32-bit ARM programs typically use one of two encodings: ARM or Thumb-2. ARM is also a 32-bit encoding. Thumb-2 is a variable-length encoding, with the most common instructions being encoded in 16 bits.
This means that 64-bit code is likely to be larger, unless there are some significant improvements in the instruction set. Unfortunately, I expect the opposite. The 64-bit architecture is removing two of the most useful features of the instruction set for compressing code:
- Predicated instructions. Most ARM instructions include a condition field mask, and they'll execute only when these conditions are met. This means that ARM code needs fewer branch instructions, and for a long time ARM chips could achieve good performance without a branch predictor. Modern ARM chips include branch prediction, so this feature is somewhat less useful, and its cost in terms of complexity (which turns into power consumption) was deemed too high to justify it.
- Load and store multiple instructions. These instructions allow loading and storing an arbitrary subset of the register setgreat for compilers and assembly programmers. A function prologue and epilogue just need to contain one instruction store each that any callee-save registers that the function modifies, reloading them later. Similarly, a call instruction just needs to be bracketed by a single instruction on each side to preserve any of the caller-save registers it cares about.

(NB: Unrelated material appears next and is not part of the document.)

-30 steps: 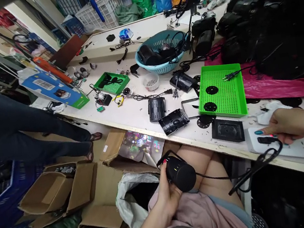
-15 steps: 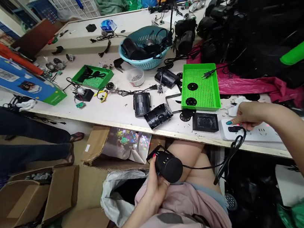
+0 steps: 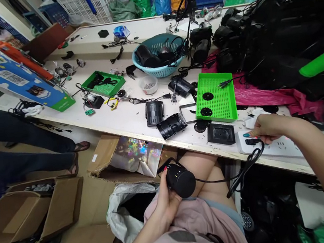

Although these instructions are useful (and great for producing dense code), they're fantastically complex to implement. With the enlarged register set, there should be less of a requirement to save and load registers, so hopefully these instructions aren't needed as much.
Predication is not completely removed; some instructions still retain predicated modes. The load and store multiple instructions are replaced by instructions for loading and storing sequential pairs of registers. This should somewhat reduce the number of instructions required for saving and restoring registers, while simplifying the decoder complexity.